The Damon Runyon Cancer Research Foundation recently announced that 12 scientists with novel approaches to fighting cancer have been named the 2020 recipients of the Damon Runyon-Rachleff Innovation Award. Six initial grants of $400,000 over 2 years were awarded to seven early-career scientists (five individuals and one collaborative team), whose projects have the potential to significantly impact the prevention, diagnosis, and treatment of cancer. Each project will have the opportunity for up to 2 additional years of funding.
2020 Damon Runyon-Rachleff Innovators
Liron Bar-Peled, PhD, Massachusetts General Hospital: Using cutting-edge proteomic techniques, Dr. Bar-Peled is investigating how cancer cells respond to oxidative stress and exploring the different signaling pathways required by cancer cells to reduce the oxidative stress burden.
Michael E. Birnbaum, PhD, Massachusetts Institute of Technology: To improve outcomes with immunotherapies, Dr. Birnbaum has developed a new method to match T cells with their antigen targets on cancer cells by engineering viruses to use T-cell recognition as a means of cell entry.
Kimberley J. Evason, MD, PhD, and Gregory S. Ducker, PhD, University of Utah: Drs. Evason and Ducker are using zebrafish to study liver cancer. The goal of this project is to determine why these lipid levels are higher in patients with liver cancer and how they might be targeted with drugs to prevent or cure the disease.
Brian B. Liau, PhD, Harvard University: By combining chemical biology and genome-editing methods, Dr. Liau is pioneering approaches to explore allostery (one type of enzyme regulation), specifically focusing on DNA methyltransferase enzymes. Identifying allosteric mechanisms that regulate DNA methyltransferase function will shed light on the impact of cancer mutations on enzyme function and strategies to pharmacologically modulate their activity.
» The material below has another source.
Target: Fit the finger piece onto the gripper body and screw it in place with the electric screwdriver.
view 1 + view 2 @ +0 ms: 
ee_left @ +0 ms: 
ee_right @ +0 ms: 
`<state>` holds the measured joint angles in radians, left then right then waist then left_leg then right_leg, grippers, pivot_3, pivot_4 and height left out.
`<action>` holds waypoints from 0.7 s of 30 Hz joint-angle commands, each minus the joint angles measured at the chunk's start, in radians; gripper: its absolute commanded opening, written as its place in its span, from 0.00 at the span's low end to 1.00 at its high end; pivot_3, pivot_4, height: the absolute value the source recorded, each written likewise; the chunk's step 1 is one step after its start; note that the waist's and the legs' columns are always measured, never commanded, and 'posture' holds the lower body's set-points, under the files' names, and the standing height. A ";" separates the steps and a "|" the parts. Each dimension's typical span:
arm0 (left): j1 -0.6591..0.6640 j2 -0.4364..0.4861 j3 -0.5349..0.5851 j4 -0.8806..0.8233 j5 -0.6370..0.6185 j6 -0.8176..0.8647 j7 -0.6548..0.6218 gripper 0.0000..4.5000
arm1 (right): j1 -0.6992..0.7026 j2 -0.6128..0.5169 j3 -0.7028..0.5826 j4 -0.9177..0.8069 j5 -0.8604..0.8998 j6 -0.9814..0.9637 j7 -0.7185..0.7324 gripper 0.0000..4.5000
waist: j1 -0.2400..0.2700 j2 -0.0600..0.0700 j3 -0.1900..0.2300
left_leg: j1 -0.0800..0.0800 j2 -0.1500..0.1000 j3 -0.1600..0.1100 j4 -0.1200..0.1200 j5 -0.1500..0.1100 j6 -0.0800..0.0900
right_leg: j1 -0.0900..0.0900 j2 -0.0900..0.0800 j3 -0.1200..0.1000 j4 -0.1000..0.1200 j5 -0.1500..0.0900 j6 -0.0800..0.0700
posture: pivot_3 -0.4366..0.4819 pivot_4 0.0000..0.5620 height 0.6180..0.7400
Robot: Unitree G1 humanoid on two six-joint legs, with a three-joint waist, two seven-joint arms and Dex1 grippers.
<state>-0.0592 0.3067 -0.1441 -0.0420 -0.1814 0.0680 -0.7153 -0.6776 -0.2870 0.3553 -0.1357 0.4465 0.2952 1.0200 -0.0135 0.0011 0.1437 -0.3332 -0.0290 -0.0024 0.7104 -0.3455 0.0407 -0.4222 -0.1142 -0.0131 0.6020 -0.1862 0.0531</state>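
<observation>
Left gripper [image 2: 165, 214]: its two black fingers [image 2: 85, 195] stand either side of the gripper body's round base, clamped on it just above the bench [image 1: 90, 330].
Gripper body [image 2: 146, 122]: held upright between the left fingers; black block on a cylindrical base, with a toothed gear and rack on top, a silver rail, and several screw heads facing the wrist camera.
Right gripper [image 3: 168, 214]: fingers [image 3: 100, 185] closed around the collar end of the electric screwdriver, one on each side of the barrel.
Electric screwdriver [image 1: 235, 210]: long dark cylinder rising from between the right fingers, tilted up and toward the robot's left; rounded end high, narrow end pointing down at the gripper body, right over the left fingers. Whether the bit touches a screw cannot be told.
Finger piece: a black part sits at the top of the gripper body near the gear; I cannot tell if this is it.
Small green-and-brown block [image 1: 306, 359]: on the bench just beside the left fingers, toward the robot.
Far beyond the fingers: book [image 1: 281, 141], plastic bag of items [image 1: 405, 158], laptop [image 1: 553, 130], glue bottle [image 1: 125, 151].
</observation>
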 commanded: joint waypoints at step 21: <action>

Michael E. Pacold, MD, PhD, New York University Langone Health: Dr. Pacold has developed techniques to determine which oxygen-dependent reactions are prioritized by pancreatic cancers and enhanced by radiation treatment. His goal is to identify new targets that could be used for treating pancreatic and other cancers that are treated with radiation.
Elli Papaemmanuil, PhD, Memorial Sloan Kettering Cancer Center: Dr. Papaemmanuil has discovered that existing mutations alone are not sufficient to cause therapy-related cancer but require the acquisition of additional mutations that affect large segments of the DNA, or “allelic imbalances.” She will pursue further studies to understand the mechanisms of therapy-related blood cancers.
2020 Damon Runyon-Rachleff Awards
The Damon Runyon-Rachleff Innovation Award funds cancer research by exceptionally creative thinkers with “high-risk/high-reward” ideas who lack sufficient preliminary data to obtain traditional funding. The awardees are selected through a competitive and rigorous process by a scientific committee comprising leading cancer researchers who are innovators themselves.
Debbie and Andy Rachleff. Photo courtesy of Stanford’s Medical Center Development.
Examples of past success stories from Damon Runyon-Rachleff Innovators include the gene-editing technology CRISPR (clustered regularly interspaced short palindromic repeats) and single-cell–sequencing techniques that are revolutionizing not just cancer research, but biomedical sciences globally.
This program was established thanks to the generosity of Andy and Debbie Rachleff, philanthropists and advocates in basic science research.